The Solomonic tradition was particularly important after Yikunno-Amlak founded his dynasty. All his descendants adopted the name of the “House of Israel”, and no one who did not belong to this house could accede to the Throne in the whole of the late mediaeval period. All the male descendants of Yikunno-Amlak, expect the reigning Monarch and his minor sons, were kept under heavy guard on the inaccessible mountain top of Gishen. When a King died, it was form among the detained Princes on Mount Gishen that his successor was chosen. This ingenious device gave a high degree of political stability to the mediaeval Christian Kingdom, a stability which was essential in that period of intensive struggle with the numerous Muslim sultanates that had been established in the south and the south-eastern part of the Ethiopian region.


Yikunno-Amlak’s grandson, King Amde-Seyon (1314-44), dealt effectively with these Muslim rulers in the area. His quarrel with them was not merely religious. He wishes to control their commercial activities by conquering the areas through which the trade routes passed, and break the age-old isolation of his kingdom. In a series of long wars he conquered Ifat, Dawaro, Bali, Hadya, and the pagan regions to the west and southwest of these centers of Muslim trade. From this time on the Christian Ethiopic Kingdom maintained its dominant position until the sixteenth century.

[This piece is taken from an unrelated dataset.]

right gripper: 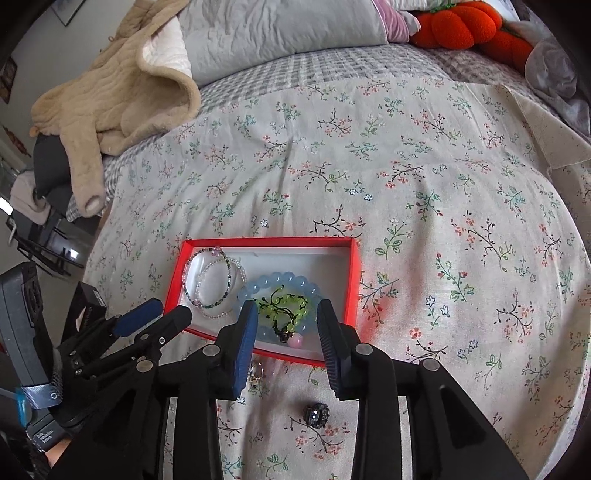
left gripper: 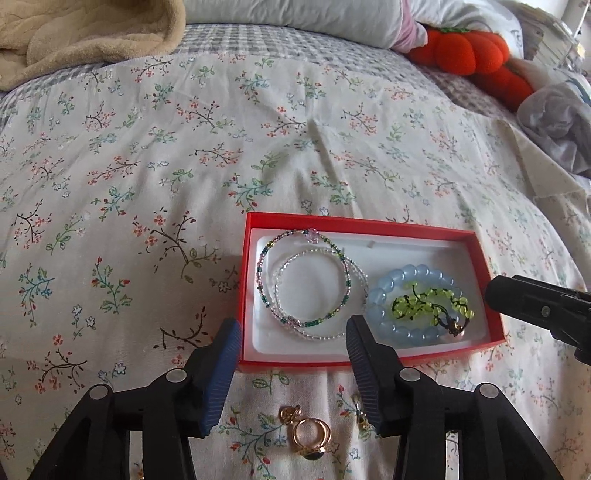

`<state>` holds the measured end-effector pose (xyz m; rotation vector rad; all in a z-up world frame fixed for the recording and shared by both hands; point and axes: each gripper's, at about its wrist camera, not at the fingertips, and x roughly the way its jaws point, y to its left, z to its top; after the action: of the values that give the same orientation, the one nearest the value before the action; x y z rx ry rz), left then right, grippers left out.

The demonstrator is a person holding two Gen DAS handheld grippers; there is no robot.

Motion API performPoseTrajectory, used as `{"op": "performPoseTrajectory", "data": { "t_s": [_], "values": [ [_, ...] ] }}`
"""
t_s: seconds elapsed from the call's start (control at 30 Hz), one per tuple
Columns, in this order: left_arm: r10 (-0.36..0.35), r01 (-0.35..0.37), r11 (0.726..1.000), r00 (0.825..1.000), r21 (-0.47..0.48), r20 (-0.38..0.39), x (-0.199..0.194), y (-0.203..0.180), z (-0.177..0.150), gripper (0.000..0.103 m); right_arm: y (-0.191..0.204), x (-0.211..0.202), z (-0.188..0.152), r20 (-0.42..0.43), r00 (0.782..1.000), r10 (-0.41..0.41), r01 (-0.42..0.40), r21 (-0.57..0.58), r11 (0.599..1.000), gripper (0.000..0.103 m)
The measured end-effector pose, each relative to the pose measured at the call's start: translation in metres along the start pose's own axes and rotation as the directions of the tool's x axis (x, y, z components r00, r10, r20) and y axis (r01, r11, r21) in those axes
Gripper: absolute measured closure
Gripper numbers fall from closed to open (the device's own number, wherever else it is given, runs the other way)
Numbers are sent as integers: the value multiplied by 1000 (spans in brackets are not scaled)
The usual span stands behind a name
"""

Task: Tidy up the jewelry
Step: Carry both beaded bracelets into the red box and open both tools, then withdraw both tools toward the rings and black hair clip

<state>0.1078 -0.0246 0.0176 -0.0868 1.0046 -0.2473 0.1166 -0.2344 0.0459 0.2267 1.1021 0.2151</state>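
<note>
A red box (left gripper: 247,266) with a white liner lies on the floral bedsheet. It holds two thin beaded bracelets (left gripper: 306,280), a pale blue bead bracelet (left gripper: 395,284) and a green bead bracelet (left gripper: 432,302). My left gripper (left gripper: 291,343) is open and empty over the box's near left edge. Gold rings (left gripper: 308,434) and a small charm (left gripper: 360,413) lie on the sheet below it. My right gripper (right gripper: 286,325) is open and empty above the blue bracelet (right gripper: 280,282) in the box (right gripper: 352,277). A dark ring (right gripper: 316,413) lies on the sheet between its fingers.
A beige fleece garment (right gripper: 122,96) lies at the back left. A grey pillow (right gripper: 280,33) and orange plush toy (right gripper: 469,22) sit at the bed's head. Crumpled grey cloth (left gripper: 557,125) lies at the right. The bed's left edge (right gripper: 99,236) drops to the floor.
</note>
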Motion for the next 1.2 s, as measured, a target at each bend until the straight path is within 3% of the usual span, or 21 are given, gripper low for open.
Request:
{"op": "performPoseTrajectory", "data": {
  "t_s": [0.17,0.37,0.77,1.2],
  "values": [
    [9,-9,1000,1000,24,7,-11,0,-8,34,2,-8,-10,-1,1000,-16,16,-24,1000,52],
    [35,-34,998,999,55,-1,-20,2,-22,25,3,-14,-28,-9,999,-40,39,-68,997,50],
    [53,-52,997,998,65,-20,-22,17,-47,17,-5,-17,-54,-25,997,-75,72,-94,993,49],
    [25,-21,992,999,124,-26,1,21,-88,16,-8,10,-100,-61,985,-162,143,-235,961,45]
  ]
}}
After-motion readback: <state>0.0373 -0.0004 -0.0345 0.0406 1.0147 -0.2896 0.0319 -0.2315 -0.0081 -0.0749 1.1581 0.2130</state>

Just as in the preceding period of the Zagwe dynasty, the major aspects of the social, cultural, and military organization of the mediaeval Christian Kingdom were a direct replica of the Aksumite Kingdom. The “Solomonic” Kings of mediaeval Ethiopia maintained the Imperial traditions of ancient Aksum which remained their cultural and religious center to the end of the period. Unlike the Kings of Aksum, however, they did not build fixed urban centers or Capital Cities. They administered their huge unwieldy Empire from a series of peripatetic Royal Camps which nevertheless had the same functions as permanent towns or cities. This arrangement increased the mobility of the Royal Court, and the effectiveness of the Christian Army against local revolts.

In a vast empire with numerous big rivers, great mountains and spectacular valleys, without roads and bridges, the task of maintaining sufficient control over their heterogeneous subjects would have otherwise been impossible for the mediaeval Kings of Ethiopia.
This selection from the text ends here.